ABOUT THIS EXERCISE: Your answer should hold only the lines from the start of the data below through the line with "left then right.", copied exactly, with pictures left out.

SUPPLIED RECORDS:
BEGIN
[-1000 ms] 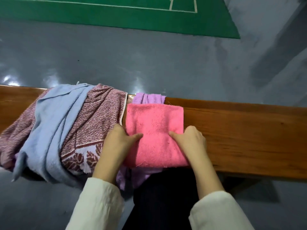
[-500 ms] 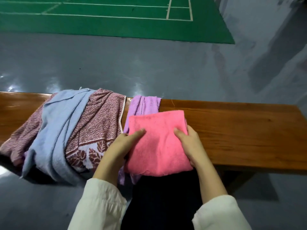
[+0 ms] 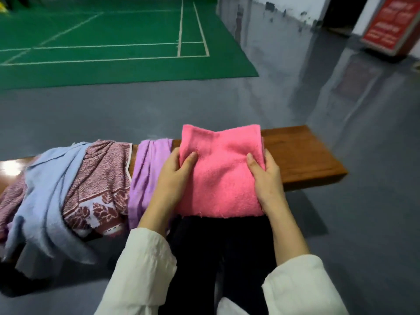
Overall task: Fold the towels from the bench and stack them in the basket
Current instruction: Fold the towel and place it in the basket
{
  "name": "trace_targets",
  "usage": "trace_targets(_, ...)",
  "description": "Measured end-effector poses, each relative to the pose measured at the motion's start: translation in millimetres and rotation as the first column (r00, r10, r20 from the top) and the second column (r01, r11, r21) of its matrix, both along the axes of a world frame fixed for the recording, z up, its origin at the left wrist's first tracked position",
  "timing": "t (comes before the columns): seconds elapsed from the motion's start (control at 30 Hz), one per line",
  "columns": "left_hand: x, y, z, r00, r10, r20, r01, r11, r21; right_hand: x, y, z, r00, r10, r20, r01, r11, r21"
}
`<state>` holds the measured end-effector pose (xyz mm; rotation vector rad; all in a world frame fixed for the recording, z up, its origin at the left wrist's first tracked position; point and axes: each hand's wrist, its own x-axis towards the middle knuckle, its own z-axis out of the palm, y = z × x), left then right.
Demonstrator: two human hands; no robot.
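A folded pink towel [image 3: 221,169] is held up off the wooden bench [image 3: 302,155], tilted toward me. My left hand [image 3: 175,176] grips its left edge with the thumb on top. My right hand [image 3: 266,176] grips its right edge the same way. Draped over the bench to the left lie a lilac towel [image 3: 147,173], a maroon patterned towel [image 3: 100,176] and a pale blue towel [image 3: 45,189]. No basket is in view.
The bench's right end [image 3: 336,169] is bare wood. Grey floor [image 3: 363,201] surrounds the bench. A green court mat [image 3: 113,46] lies beyond, and a red sign [image 3: 386,26] stands at the far right. My dark trouser legs are below the towel.
Both hands have lifted the pink towel off the bench and carried it to the right. The lilac towel underneath is uncovered. The view has swung right and up.
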<state>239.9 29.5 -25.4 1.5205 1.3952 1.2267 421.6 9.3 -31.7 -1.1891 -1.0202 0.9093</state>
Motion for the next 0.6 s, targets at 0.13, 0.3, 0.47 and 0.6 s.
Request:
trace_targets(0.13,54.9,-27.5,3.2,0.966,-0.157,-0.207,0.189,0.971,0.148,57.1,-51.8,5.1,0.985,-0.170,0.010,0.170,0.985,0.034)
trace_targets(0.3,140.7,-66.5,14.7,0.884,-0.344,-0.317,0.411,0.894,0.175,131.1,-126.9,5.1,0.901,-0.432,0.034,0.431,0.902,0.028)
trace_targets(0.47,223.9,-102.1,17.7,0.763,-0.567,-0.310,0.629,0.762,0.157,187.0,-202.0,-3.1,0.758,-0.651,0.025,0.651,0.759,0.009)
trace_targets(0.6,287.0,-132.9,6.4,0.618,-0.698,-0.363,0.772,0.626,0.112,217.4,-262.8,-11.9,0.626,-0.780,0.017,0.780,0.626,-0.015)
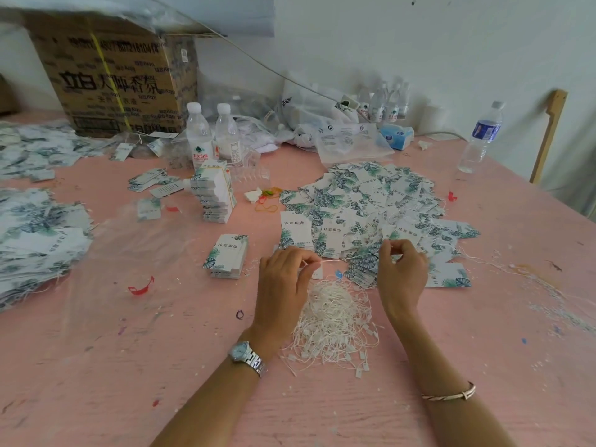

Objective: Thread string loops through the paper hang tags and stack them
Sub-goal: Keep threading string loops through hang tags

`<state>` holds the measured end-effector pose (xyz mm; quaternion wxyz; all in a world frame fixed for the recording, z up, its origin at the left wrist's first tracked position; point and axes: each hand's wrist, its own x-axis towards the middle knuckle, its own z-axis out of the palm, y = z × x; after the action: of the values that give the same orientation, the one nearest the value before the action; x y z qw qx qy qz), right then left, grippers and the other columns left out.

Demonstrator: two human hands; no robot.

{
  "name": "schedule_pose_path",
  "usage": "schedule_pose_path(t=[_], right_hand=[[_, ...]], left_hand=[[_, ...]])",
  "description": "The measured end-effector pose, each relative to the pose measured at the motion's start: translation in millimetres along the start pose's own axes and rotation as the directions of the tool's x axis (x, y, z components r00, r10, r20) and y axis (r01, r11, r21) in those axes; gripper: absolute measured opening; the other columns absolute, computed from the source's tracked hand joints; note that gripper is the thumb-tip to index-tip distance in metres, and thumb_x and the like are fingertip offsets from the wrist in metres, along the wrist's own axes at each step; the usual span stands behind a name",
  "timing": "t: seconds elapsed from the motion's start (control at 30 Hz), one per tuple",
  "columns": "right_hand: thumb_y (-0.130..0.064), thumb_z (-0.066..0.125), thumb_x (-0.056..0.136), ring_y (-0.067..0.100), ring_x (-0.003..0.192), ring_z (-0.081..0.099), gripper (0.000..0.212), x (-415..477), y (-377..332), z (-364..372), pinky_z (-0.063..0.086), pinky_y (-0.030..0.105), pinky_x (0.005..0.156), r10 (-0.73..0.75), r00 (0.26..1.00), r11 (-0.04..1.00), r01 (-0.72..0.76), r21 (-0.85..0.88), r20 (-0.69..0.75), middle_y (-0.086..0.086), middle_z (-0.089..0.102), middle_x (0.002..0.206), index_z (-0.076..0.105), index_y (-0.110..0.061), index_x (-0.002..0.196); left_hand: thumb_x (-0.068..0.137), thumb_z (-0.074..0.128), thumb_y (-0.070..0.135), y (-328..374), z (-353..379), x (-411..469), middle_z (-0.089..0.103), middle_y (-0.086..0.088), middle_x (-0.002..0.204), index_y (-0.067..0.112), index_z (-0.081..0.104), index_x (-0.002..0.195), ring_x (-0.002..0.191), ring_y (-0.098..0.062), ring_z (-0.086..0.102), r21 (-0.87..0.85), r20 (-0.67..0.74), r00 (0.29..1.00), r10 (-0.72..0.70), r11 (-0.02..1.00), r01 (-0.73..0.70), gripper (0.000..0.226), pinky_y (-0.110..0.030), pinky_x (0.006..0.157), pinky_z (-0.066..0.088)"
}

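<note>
Pink worktop (129,366) is carrying a spread heap of leaf-printed hang tags (371,201) beyond the hands and a bundle of string loops (335,321) between the wrists. Left hand (283,279) and right hand (401,269) are each pinching one end of a single string (338,260) with curled fingers, stretching it above the bundle.

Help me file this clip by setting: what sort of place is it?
Probably a small hand-assembly workshop: heaps of printed paper tags, a pile of string loops and a cardboard box on a pink table.
</note>
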<state>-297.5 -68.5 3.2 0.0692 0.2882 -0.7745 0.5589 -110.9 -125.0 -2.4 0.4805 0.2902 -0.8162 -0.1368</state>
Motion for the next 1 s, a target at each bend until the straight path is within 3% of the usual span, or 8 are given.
schedule_pose_path(t=[0.2, 0.37, 0.53, 0.6, 0.7, 0.77, 0.83, 1.0], right_hand=[[-0.033, 0.066, 0.095, 0.01, 0.073, 0.06, 0.022, 2, -4, -4, 0.05, 0.028, 0.069, 0.115, 0.993, 0.98, -0.118, 0.158, 0.026, -0.007, 0.067, 0.079, 0.073, -0.012, 0.098], [-0.027, 0.072, 0.091, 0.007, 0.073, 0.064, 0.012, 6, -4, -7, 0.049, 0.017, 0.068, 0.234, 0.972, 0.833, -0.216, 0.509, 0.031, -0.003, 0.073, 0.079, 0.072, -0.016, 0.087], [-0.025, 0.071, 0.092, -0.001, 0.067, 0.062, 0.016, 10, -7, -10, 0.049, 0.013, 0.068, 0.247, 0.968, 0.713, -0.21, 0.669, 0.041, -0.01, 0.07, 0.068, 0.072, -0.01, 0.085], [-0.023, 0.069, 0.093, 0.002, 0.068, 0.061, 0.015, 11, -10, -12, 0.049, 0.015, 0.066, 0.273, 0.953, 0.622, -0.278, 0.732, 0.129, -0.008, 0.07, 0.07, 0.071, -0.014, 0.081], [-0.021, 0.062, 0.097, 0.007, 0.065, 0.062, 0.018, 12, -13, -14, 0.051, 0.017, 0.06, 0.276, 0.899, 0.366, -0.425, 0.828, 0.339, -0.003, 0.069, 0.071, 0.067, -0.014, 0.081], [-0.021, 0.055, 0.101, 0.005, 0.054, 0.05, 0.021, 14, -13, -15, 0.046, 0.016, 0.052, 0.209, 0.852, 0.265, -0.522, 0.811, 0.48, -0.004, 0.058, 0.065, 0.059, -0.014, 0.082], [-0.021, 0.052, 0.101, 0.005, 0.048, 0.033, 0.024, 13, -13, -14, 0.035, 0.016, 0.045, 0.144, 0.814, 0.284, -0.579, 0.764, 0.563, -0.005, 0.04, 0.061, 0.053, -0.015, 0.078], [-0.027, 0.065, 0.088, 0.008, 0.048, 0.024, 0.022, 6, -15, -14, 0.027, 0.018, 0.045, -0.042, 0.769, 0.603, -0.489, 0.63, 0.638, -0.006, 0.032, 0.055, 0.056, -0.013, 0.074]], left_hand=[[0.097, 0.066, 0.018, -1, -1, 0, 0.062, 0.008, 0.095, 0.017, 0.065, 0.098, 0.085, -0.013, 0.056, 0.061, -0.05, 0.999, -0.012, 0.998, 0.015, 0.002, -0.031, 0.077, 0.036], [0.094, 0.064, 0.022, -1, 0, 0, 0.065, 0.01, 0.092, 0.019, 0.066, 0.094, 0.086, -0.012, 0.056, 0.073, 0.042, 0.998, 0.036, 0.997, -0.039, 0.004, -0.029, 0.076, 0.03], [0.088, 0.06, 0.03, 2, 3, -3, 0.063, 0.016, 0.083, 0.023, 0.067, 0.087, 0.083, -0.004, 0.051, 0.026, 0.136, 0.986, 0.102, 0.994, -0.106, 0.01, -0.03, 0.08, 0.033], [0.087, 0.061, 0.029, 2, 4, -3, 0.063, 0.016, 0.081, 0.023, 0.068, 0.086, 0.083, -0.004, 0.051, 0.007, 0.167, 0.977, 0.133, 0.991, -0.136, 0.009, -0.029, 0.081, 0.033], [0.084, 0.063, 0.028, 3, 5, -4, 0.064, 0.016, 0.079, 0.023, 0.068, 0.084, 0.081, -0.007, 0.054, -0.014, 0.206, 0.965, 0.163, 0.986, -0.164, 0.007, -0.032, 0.084, 0.035], [0.083, 0.063, 0.028, 4, 5, -4, 0.064, 0.017, 0.077, 0.023, 0.068, 0.081, 0.079, -0.007, 0.054, -0.018, 0.212, 0.959, 0.186, 0.982, -0.186, 0.007, -0.035, 0.083, 0.036], [0.084, 0.063, 0.03, 4, 5, -4, 0.063, 0.017, 0.076, 0.023, 0.068, 0.08, 0.078, -0.006, 0.053, -0.017, 0.215, 0.955, 0.204, 0.979, -0.205, 0.009, -0.036, 0.083, 0.037], [0.096, 0.058, 0.036, 5, 2, -2, 0.06, 0.011, 0.081, 0.022, 0.069, 0.095, 0.078, -0.007, 0.054, 0.032, 0.116, 0.983, 0.14, 0.989, -0.145, 0.018, -0.034, 0.077, 0.042]])
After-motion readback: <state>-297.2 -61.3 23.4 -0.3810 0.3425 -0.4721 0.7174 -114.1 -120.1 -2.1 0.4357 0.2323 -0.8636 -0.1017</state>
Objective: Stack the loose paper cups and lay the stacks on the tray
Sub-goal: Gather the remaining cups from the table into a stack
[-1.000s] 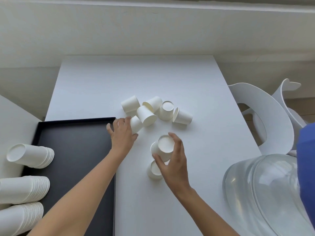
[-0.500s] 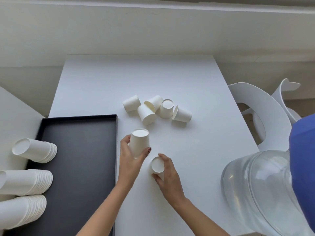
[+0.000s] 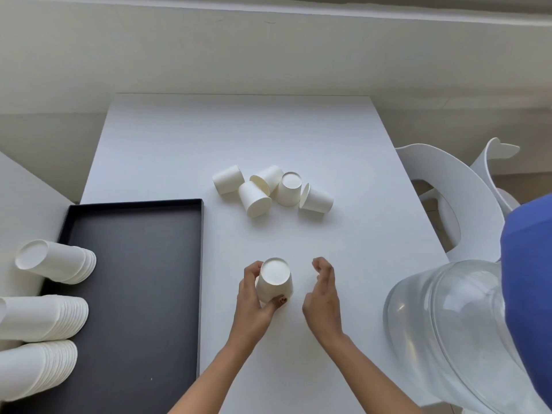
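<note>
Stacking is mid-way, I judge: at lower centre the left hand point(image 3: 254, 306) grips a bottom-up paper cup point(image 3: 274, 280) on the counter point(image 3: 239, 138), the right hand point(image 3: 322, 297) is empty and loosely curled just right of it, and the next move calls for reaching up-frame to the five loose cups point(image 3: 271, 189), right of the tray point(image 3: 134, 279).

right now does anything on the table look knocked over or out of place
Five loose paper cups lie jumbled in a heap right of the black tray, most tipped on their sides. Nothing looks spilled or damaged.
</note>
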Demonstrator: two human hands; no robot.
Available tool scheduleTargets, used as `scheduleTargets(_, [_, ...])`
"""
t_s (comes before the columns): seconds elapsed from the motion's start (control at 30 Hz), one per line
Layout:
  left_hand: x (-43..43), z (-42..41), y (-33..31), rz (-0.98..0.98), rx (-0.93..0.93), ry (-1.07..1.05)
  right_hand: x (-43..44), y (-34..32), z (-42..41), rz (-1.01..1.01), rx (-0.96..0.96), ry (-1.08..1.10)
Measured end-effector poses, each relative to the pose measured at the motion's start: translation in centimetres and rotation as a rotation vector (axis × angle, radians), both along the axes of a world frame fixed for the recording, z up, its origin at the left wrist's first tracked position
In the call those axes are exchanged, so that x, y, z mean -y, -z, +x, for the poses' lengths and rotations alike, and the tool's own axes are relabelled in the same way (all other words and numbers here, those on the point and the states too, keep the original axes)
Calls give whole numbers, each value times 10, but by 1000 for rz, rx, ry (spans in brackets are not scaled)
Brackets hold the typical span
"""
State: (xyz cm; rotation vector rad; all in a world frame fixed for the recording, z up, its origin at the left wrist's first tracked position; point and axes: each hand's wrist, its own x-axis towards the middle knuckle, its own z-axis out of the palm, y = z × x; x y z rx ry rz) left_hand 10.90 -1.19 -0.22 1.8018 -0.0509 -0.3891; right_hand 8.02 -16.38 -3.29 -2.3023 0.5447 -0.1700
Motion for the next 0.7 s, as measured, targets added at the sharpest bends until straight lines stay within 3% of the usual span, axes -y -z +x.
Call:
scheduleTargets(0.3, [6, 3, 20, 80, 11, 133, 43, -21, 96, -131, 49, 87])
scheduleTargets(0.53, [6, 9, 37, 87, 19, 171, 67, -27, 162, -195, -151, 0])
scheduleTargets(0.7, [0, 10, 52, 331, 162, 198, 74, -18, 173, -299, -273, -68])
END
EXPECTED ANSWER:
[-1000 ms] 
[-500 ms] 
[+0 ms] 
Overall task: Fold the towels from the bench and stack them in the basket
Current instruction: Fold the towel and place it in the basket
{
  "name": "trace_targets",
  "usage": "trace_targets(_, ...)",
  "description": "Measured end-effector poses, each relative to the pose measured at the motion's start: translation in millimetres and rotation as the first column (r00, r10, r20 from the top) and the second column (r01, r11, r21) of its matrix, both along the axes of a world frame fixed for the recording, z up, its origin at the left wrist's first tracked position",
  "timing": "t (comes before the columns): seconds elapsed from the motion's start (control at 30 Hz), one per line",
  "columns": "left_hand: x, y, z, r00, r10, r20, r01, r11, r21; right_hand: x, y, z, r00, r10, r20, r01, r11, r21"
}
`<state>` holds the measured end-effector pose (xyz mm; rotation vector rad; all in a world frame fixed for the recording, z up, its origin at the left wrist's first tracked position; point and axes: each hand's wrist, its own x-axis towards the middle knuckle, its own z-axis out of the palm, y = z × x), left then right.

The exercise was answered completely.